### PROBLEM DESCRIPTION
Output the records that follow exactly as they are written.

[Stored entries]

>>>>

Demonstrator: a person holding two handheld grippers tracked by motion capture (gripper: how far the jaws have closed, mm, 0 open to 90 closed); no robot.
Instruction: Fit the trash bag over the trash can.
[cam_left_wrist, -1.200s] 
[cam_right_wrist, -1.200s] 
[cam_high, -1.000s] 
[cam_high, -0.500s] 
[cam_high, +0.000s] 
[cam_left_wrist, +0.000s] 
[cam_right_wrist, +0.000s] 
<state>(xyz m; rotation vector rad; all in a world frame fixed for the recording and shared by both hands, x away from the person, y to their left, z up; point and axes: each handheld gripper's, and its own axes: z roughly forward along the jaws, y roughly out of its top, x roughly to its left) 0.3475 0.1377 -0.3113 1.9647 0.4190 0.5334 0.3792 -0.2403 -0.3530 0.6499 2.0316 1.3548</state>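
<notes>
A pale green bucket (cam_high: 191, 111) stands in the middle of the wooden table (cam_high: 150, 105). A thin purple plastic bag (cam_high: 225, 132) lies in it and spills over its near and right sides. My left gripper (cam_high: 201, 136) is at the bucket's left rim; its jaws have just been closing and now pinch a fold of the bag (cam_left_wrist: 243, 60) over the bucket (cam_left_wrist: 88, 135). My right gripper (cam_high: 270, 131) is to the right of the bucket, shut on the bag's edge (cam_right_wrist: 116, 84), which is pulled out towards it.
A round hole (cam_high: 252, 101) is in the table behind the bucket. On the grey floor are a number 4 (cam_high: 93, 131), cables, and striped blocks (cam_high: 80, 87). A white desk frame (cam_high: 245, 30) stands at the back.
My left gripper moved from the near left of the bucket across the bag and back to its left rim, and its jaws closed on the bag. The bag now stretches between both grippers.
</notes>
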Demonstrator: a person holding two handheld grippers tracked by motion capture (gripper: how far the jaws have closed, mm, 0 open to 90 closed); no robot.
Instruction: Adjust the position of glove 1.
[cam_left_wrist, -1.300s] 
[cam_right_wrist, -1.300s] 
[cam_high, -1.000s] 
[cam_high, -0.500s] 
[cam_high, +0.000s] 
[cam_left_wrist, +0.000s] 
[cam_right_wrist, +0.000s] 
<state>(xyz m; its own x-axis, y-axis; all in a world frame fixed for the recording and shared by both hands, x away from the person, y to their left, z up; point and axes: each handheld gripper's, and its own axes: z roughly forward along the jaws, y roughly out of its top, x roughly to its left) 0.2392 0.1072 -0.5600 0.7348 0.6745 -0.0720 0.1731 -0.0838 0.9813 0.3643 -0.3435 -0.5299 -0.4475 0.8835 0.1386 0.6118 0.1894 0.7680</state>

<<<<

### TASK RESPONSE
Demonstrator: a person holding two handheld grippers tracked by motion capture (gripper: how far the jaws have closed, mm, 0 open to 90 closed); no robot.
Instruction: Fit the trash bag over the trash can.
[cam_left_wrist, -1.200s] 
[cam_right_wrist, -1.200s] 
[cam_high, -1.000s] 
[cam_high, -0.500s] 
[cam_high, +0.000s] 
[cam_left_wrist, +0.000s] 
[cam_right_wrist, +0.000s] 
<state>(xyz m; rotation vector rad; all in a world frame fixed for the recording and shared by both hands, x away from the person, y to their left, z up; point and axes: each handheld gripper's, and its own axes: z roughly forward along the jaws, y roughly out of its top, x roughly to its left) 0.3475 0.1377 -0.3113 1.9647 0.4190 0.5334 0.3792 -0.2403 -0.3530 0.6499 2.0316 1.3548</state>
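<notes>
A pale green bucket (cam_high: 191, 111) stands in the middle of the wooden table (cam_high: 150, 105). A thin purple plastic bag (cam_high: 225, 132) lies in it and spills over its near and right sides. My left gripper (cam_high: 201, 136) is at the bucket's left rim; its jaws have just been closing and now pinch a fold of the bag (cam_left_wrist: 243, 60) over the bucket (cam_left_wrist: 88, 135). My right gripper (cam_high: 270, 131) is to the right of the bucket, shut on the bag's edge (cam_right_wrist: 116, 84), which is pulled out towards it.
A round hole (cam_high: 252, 101) is in the table behind the bucket. On the grey floor are a number 4 (cam_high: 93, 131), cables, and striped blocks (cam_high: 80, 87). A white desk frame (cam_high: 245, 30) stands at the back.
My left gripper moved from the near left of the bucket across the bag and back to its left rim, and its jaws closed on the bag. The bag now stretches between both grippers.
</notes>
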Demonstrator: a person holding two handheld grippers tracked by motion capture (gripper: how far the jaws have closed, mm, 0 open to 90 closed); no robot.
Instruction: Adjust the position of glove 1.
[cam_left_wrist, -1.300s] 
[cam_right_wrist, -1.300s] 
[cam_high, -1.000s] 
[cam_high, -0.500s] 
[cam_high, +0.000s] 
[cam_left_wrist, +0.000s] 
[cam_right_wrist, +0.000s] 
<state>(xyz m; its own x-axis, y-axis; all in a world frame fixed for the recording and shared by both hands, x away from the person, y to their left, z up; point and axes: each handheld gripper's, and its own axes: z roughly forward along the jaws, y roughly out of its top, x roughly to its left) 0.2392 0.1072 -0.5600 0.7348 0.6745 -0.0720 0.1731 -0.0838 0.9813 0.3643 -0.3435 -0.5299 -0.4475 0.8835 0.1386 0.6118 0.1894 0.7680</state>

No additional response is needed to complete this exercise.